American Reunion
2012 · Directed by Jon Hurwitz
Woke Score
CriticCritic Score
Audience
Ultra Based
Critics rated this 45 points above its woke score. Among Ultra Based films, this critic score ranks #1187 of 1469.
Representation Casting
Score: 15/100
The cast includes John Cho and other ensemble members representing some diversity, but the film makes no narrative effort to highlight or explore this representation.
LGBTQ+ Themes
Score: 0/100
No LGBTQ+ characters, themes, or storylines are present in the film.
Feminist Agenda
Score: 5/100
Female characters are present but primarily exist within traditional romantic/sexual narrative frameworks without particular feminist consciousness or agenda.
Racial Consciousness
Score: 0/100
The film contains no exploration of racial themes, racial justice, or systemic racism.
Climate Crusade
Score: 0/100
There is no engagement with environmental themes or climate-related content.
Eat the Rich
Score: 0/100
The film does not critique capitalism, economic inequality, or class systems.
Body Positivity
Score: 0/100
There is no thematic engagement with body positivity or acceptance of diverse body types.
Neurodivergence
Score: 0/100
No characters coded as neurodivergent, no discussion of neurodiversity, or representation of mental health conditions.
Revisionist History
Score: 0/100
The film contains no revisionist historical narratives or reexamination of historical events.
Lecture Energy
Score: 5/100
While the film occasionally includes moments of reflection about aging and change, it does not have the preachy quality of films explicitly designed to educate or lecture the audience.
Synopsis
The characters we met a little more than a decade ago return to East Great Falls for their high school reunion. In one long-overdue weekend, they will discover what has changed, who hasn't, and that time and distance can't break the bonds of friendship.
Consciousness Assessment
American Reunion is a straightforward nostalgia vehicle that brings the original cast back together for a high school reunion comedy, and it exhibits virtually no engagement with contemporary progressive sensibilities. The film operates entirely within the comedic and romantic framework established by the original American Pie, focusing on the relationship dramas and sexual misadventures of its characters with no particular consciousness toward broader social themes. The presence of John Cho in the ensemble provides minimal representation diversity, though the film makes no particular effort to foreground or explore this casting choice meaningfully.

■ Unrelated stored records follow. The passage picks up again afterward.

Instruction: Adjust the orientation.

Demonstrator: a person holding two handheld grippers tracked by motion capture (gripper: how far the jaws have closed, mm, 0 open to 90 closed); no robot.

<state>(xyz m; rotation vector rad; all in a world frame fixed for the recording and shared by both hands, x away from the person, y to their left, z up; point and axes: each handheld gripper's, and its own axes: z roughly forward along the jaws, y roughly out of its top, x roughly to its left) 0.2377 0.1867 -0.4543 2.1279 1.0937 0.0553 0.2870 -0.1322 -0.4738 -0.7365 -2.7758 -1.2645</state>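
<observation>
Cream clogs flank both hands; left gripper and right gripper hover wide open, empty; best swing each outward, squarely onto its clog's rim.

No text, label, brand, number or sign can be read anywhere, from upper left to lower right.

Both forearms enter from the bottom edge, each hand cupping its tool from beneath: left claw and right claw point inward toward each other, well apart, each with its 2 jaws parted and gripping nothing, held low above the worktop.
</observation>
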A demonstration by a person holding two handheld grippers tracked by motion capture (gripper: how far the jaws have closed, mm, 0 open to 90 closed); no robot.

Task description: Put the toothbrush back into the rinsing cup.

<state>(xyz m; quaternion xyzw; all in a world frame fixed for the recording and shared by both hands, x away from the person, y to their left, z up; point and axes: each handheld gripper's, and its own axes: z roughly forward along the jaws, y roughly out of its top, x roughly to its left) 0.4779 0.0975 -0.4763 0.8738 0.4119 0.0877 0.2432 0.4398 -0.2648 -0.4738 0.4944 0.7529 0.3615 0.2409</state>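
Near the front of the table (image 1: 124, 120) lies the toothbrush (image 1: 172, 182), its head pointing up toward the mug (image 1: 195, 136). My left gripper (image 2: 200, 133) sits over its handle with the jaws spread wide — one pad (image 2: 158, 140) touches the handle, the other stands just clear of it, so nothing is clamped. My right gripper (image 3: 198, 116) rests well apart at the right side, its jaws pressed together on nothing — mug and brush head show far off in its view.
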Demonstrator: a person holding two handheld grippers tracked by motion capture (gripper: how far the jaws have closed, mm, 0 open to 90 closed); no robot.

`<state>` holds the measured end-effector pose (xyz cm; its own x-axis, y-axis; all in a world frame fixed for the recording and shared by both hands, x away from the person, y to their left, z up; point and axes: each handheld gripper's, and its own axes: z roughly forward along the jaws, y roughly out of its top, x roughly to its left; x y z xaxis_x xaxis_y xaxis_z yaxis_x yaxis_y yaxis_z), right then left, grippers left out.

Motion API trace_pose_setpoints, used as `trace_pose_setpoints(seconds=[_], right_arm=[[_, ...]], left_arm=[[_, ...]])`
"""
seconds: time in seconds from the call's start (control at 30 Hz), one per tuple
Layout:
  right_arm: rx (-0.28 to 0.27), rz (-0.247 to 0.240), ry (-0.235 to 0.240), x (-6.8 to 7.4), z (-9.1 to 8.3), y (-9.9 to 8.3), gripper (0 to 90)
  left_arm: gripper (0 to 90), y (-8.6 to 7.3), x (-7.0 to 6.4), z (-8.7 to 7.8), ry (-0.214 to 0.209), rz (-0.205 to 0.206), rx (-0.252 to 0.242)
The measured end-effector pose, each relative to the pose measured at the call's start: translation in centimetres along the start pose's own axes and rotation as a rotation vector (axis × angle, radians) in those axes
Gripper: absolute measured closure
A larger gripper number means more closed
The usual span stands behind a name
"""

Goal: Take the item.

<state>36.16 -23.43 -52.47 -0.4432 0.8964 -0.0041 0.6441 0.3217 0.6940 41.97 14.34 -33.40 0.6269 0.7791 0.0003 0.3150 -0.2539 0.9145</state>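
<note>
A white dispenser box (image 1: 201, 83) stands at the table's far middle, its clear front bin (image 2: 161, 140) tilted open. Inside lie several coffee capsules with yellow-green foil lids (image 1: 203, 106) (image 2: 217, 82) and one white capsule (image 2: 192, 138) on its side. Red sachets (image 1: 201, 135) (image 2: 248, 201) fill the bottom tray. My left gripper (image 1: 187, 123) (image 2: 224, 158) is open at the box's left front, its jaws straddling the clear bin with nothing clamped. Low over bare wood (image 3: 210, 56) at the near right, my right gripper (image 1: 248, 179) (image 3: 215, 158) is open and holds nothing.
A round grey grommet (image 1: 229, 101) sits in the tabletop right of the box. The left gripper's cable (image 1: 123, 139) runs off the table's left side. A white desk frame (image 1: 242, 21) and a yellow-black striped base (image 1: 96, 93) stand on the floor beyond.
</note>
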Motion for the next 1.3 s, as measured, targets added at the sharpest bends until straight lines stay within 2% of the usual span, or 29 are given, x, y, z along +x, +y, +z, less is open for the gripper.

The narrative contains no meaningful exploration of systemic inequality, climate concerns, gender politics, or any other marker of modern social consciousness. The humor relies on familiar comedic tropes from the late 1990s and early 2000s, with a particular emphasis on sexual situations and romantic entanglements that feel substantially disconnected from contemporary cultural discourse. The film exists as a time capsule of early 2000s sensibilities, which is perhaps precisely what its target audience sought.
One observes that American Reunion makes no particular claim to progressive values, nor does it seem to actively resist them. It simply operates outside the frame entirely, a relic of an earlier comedic tradition that predates the cultural conversations that would eventually define 2020s progressivism. The film's modest diversity in casting appears incidental rather than intentional, a reflection of the ensemble structure inherited from the original series.

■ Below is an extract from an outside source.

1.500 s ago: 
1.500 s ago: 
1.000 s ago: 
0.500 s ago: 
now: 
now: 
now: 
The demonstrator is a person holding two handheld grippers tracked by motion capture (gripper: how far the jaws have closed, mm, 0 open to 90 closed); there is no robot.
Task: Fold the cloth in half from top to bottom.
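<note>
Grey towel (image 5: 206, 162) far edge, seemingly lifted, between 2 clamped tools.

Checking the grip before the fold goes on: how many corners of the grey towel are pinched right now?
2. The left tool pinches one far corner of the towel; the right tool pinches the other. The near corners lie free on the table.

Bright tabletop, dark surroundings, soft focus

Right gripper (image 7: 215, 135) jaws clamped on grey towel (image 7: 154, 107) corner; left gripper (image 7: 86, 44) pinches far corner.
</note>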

Analysis generated by our Consciousness Algorithm
Critic Reviews
“Of course, if you loathed the first film, this one probably won't do much to change your mind. But fans, and I count myself among them, of the Weitz brothers' unexpectedly enjoyable original will find themselves in a familiar and perhaps comforting place … filthy language, risqué situations, die-hard friendships, and all.”

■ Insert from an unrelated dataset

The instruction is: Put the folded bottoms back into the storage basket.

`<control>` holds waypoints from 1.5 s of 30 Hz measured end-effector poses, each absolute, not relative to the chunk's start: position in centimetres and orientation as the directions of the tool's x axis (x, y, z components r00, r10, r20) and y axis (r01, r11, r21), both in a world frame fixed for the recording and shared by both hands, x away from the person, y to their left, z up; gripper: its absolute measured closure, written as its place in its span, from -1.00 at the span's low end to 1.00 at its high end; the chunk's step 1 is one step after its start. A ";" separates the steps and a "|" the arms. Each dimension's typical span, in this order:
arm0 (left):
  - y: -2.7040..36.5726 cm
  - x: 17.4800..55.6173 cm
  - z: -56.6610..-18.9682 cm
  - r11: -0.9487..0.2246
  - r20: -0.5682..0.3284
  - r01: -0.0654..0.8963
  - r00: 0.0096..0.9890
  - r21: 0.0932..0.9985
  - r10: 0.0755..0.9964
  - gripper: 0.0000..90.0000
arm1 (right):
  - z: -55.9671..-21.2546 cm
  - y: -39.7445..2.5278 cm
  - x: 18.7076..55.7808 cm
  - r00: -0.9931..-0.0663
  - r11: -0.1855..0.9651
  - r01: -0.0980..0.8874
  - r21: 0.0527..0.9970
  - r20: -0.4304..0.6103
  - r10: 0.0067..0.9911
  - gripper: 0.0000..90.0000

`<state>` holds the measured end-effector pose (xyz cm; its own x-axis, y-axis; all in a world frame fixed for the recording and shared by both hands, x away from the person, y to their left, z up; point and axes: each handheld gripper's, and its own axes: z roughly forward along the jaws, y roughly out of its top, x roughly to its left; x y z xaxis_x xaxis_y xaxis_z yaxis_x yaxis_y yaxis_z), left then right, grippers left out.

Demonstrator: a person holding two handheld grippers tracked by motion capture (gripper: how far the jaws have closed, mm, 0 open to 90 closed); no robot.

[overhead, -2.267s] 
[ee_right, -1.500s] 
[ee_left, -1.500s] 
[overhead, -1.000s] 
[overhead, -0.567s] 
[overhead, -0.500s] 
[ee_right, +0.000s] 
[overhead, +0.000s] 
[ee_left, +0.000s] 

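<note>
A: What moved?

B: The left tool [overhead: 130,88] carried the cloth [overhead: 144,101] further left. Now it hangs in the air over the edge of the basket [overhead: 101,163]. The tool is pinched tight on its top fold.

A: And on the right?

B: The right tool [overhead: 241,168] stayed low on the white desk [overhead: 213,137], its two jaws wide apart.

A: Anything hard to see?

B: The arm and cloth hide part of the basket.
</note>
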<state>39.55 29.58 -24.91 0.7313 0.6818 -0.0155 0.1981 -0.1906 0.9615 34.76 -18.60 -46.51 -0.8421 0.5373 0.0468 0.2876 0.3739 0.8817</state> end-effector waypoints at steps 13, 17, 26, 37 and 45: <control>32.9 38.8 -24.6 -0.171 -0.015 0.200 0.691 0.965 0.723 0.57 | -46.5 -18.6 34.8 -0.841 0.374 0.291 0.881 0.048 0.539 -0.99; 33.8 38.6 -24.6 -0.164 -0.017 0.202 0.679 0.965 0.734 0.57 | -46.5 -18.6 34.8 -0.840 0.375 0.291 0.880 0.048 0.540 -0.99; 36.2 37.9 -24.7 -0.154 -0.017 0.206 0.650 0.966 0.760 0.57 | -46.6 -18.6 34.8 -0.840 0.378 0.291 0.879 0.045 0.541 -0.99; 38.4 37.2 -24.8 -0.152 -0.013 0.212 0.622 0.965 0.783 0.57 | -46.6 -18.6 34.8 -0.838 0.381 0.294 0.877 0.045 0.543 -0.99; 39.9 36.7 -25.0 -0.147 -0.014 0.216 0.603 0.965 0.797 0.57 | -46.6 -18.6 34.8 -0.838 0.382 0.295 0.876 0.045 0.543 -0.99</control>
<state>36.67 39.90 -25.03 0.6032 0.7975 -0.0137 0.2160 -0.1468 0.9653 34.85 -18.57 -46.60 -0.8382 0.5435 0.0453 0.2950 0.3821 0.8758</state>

“American Reunion is about the comedy of middle-class men who can't be satisfied with sex until it looks like porn.”
“American Reunion has a sense of deja vu, but it still delivers a lot of nice laughs.”
“Scenes will wander from gross-out gag to sentimental schmaltz to pervy leer to cheap nostalgia within a 30-second span, utterly free of clear directorial guidance. Even worse, very little of it is remotely funny. ”
Consciousness Markers
The cast includes John Cho and other ensemble members representing some diversity, but the film makes no narrative effort to highlight or explore this representation.
No LGBTQ+ characters, themes, or storylines are present in the film.
Female characters are present but primarily exist within traditional romantic/sexual narrative frameworks without particular feminist consciousness or agenda.
The film contains no exploration of racial themes, racial justice, or systemic racism.
There is no engagement with environmental themes or climate-related content.
The film does not critique capitalism, economic inequality, or class systems.
There is no thematic engagement with body positivity or acceptance of diverse body types.
No characters coded as neurodivergent, no discussion of neurodiversity, or representation of mental health conditions.
The film contains no revisionist historical narratives or reexamination of historical events.
While the film occasionally includes moments of reflection about aging and change, it does not have the preachy quality of films explicitly designed to educate or lecture the audience.